REQUIRED WORK - Set down the data again in full, keeping every line exactly as it is.

DATA BELOW -
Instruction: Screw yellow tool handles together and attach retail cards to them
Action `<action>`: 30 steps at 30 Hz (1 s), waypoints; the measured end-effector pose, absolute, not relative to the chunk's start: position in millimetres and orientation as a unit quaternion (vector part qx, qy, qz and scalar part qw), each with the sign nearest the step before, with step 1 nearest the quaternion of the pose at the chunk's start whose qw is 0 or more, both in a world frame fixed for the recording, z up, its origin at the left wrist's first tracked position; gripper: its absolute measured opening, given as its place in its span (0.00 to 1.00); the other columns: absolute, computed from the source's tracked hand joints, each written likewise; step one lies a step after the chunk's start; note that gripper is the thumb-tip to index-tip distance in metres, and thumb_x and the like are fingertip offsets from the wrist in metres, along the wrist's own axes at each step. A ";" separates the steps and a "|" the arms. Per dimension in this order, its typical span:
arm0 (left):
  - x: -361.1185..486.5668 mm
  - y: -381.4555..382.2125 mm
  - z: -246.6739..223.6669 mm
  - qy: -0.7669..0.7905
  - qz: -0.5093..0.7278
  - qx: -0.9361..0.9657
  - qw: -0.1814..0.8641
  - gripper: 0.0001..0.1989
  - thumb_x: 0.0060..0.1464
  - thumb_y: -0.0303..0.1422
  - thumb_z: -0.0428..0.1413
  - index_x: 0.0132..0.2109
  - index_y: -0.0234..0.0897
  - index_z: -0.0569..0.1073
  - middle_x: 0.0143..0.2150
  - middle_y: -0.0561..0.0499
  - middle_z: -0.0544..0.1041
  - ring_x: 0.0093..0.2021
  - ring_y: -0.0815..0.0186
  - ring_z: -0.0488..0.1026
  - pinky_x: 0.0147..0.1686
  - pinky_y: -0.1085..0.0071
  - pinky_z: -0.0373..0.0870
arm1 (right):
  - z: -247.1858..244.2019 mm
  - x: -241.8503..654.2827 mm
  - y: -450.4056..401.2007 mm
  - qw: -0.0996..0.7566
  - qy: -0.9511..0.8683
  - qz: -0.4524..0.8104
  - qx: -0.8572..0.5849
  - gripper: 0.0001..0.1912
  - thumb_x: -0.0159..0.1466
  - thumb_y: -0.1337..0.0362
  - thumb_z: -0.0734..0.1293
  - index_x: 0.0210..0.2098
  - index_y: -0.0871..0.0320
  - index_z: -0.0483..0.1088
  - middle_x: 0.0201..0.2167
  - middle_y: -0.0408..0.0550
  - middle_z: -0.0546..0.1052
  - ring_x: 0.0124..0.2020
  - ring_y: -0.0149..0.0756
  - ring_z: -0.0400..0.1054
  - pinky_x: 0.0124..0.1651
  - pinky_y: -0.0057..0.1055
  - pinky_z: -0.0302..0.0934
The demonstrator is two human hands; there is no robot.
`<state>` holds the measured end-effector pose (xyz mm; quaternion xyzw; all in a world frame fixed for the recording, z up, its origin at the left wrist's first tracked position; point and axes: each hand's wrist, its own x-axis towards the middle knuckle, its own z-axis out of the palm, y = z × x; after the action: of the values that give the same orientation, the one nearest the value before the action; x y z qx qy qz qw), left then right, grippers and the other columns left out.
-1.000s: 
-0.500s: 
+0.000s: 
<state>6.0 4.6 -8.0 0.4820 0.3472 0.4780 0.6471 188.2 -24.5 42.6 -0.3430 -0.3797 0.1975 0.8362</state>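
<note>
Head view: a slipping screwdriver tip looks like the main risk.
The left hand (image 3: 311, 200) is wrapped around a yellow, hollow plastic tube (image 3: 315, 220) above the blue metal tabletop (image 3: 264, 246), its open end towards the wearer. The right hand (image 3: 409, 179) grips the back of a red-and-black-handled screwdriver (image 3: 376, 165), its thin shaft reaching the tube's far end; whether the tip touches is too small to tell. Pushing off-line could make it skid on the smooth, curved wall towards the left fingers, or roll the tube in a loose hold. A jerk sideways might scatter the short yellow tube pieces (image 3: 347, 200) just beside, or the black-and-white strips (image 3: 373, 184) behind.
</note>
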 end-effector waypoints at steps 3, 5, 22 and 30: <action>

RESPONSE TO THE EXERCISE -
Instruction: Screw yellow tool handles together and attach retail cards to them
Action `<action>`: 30 steps at 30 Hz (1 s), waypoints; the measured end-effector pose, absolute, not relative to the chunk's start: position in millimetres and orientation as a unit quaternion (vector part qx, qy, qz and scalar part qw), each with the sign nearest the step before, with step 1 nearest the quaternion of the pose at the chunk's start whose qw is 0 or more, both in a world frame fixed for the recording, z up, its origin at the left wrist's first tracked position; gripper: its absolute measured opening, given as its place in its span (0.00 to 1.00); the other columns: absolute, computed from the source's tracked hand joints, each written likewise; step one lies a step after the chunk's start; note that gripper is the thumb-tip to index-tip distance in metres, and thumb_x and the like are fingertip offsets from the wrist in metres, along the wrist's own axes at each step. A ";" separates the steps and a "|" the arms. Per dimension in this order, its typical span:
arm0 (left):
  - x: -361.1185..486.5668 mm
  - y: -381.4555..382.2125 mm
  - z: -246.6739..223.6669 mm
  - qy: -0.7669..0.7905
  - qz: -0.5093..0.7278
  - qx: -0.9361..0.9657
  - qw: -0.1814..0.8641
  - gripper: 0.0001..0.1989
  - thumb_x: 0.0060..0.1464
  - thumb_y: -0.0303..0.1422
  - thumb_z: -0.0428..0.1413
  - index_x: 0.0132..0.2109
  - index_y: -0.0234..0.0897
  - index_z: -0.0569..0.1073
  - middle_x: 0.0143..0.2150
  - middle_y: -0.0561..0.0499
  - middle_z: -0.0544..0.1041
  - ring_x: 0.0093..0.2021
  - ring_y: -0.0815..0.0186
  - ring_z: -0.0488..0.1026
  - pinky_x: 0.0147..0.1686
  - pinky_y: -0.1085..0.0071
  - pinky_z: -0.0373..0.0870
arm1 (right):
  - z: -247.1858..244.2019 mm
  - x: -241.8503..654.2827 mm
  - y: -450.4056..401.2007 mm
  - qw: -0.0996..0.7566
  - qy: -0.9511..0.8683
  - qz: -0.4524..0.8104
  - qx: -0.8572..0.5849
  - gripper: 0.0001..0.1912
  - thumb_x: -0.0159..0.1466
  - thumb_y: -0.1337..0.0362
  - thumb_z: -0.0734..0.1293
  - index_x: 0.0210..0.2098
  - index_y: -0.0871..0.0320
  - index_z: -0.0483..0.1088
  - middle_x: 0.0201..0.2167
  - middle_y: -0.0408..0.0550
  - middle_z: -0.0546..0.1052
  - ring_x: 0.0124..0.2020
  - ring_y: -0.0149..0.0756
  - ring_z: -0.0400..0.1054
  - pinky_x: 0.0124..0.1651
  - pinky_y: -0.0057..0.1055
  - pinky_z: -0.0302..0.0934
The demonstrator is two human hands; there is no robot.
`<state>` holds the measured end-effector pose (xyz mm; quaternion xyzw; all in a world frame fixed for the recording, z up, its origin at the left wrist's first tracked position; point and axes: each hand's wrist, its own x-axis towards the middle knuckle, its own z-axis out of the palm, y = z × x; after the action: of the values that give the same orientation, the one nearest the value before the action; x y z qx qy qz qw), left then right, grippers and the other columns left out.
-1.000s: 
-0.500s: 
+0.000s: 
<state>6.0 4.6 -8.0 0.4820 0.3472 0.4780 0.6471 188.2 -24.5 42.6 -0.3430 -0.3797 0.1975 0.8362</state>
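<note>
Head view: a slipping screwdriver tip looks like the main risk.
The left hand (image 3: 311, 200) is wrapped around a yellow, hollow plastic tube (image 3: 315, 220) above the blue metal tabletop (image 3: 264, 246), its open end towards the wearer. The right hand (image 3: 409, 179) grips the back of a red-and-black-handled screwdriver (image 3: 376, 165), its thin shaft reaching the tube's far end; whether the tip touches is too small to tell. Pushing off-line could make it skid on the smooth, curved wall towards the left fingers, or roll the tube in a loose hold. A jerk sideways might scatter the short yellow tube pieces (image 3: 347, 200) just beside, or the black-and-white strips (image 3: 373, 184) behind.
</note>
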 end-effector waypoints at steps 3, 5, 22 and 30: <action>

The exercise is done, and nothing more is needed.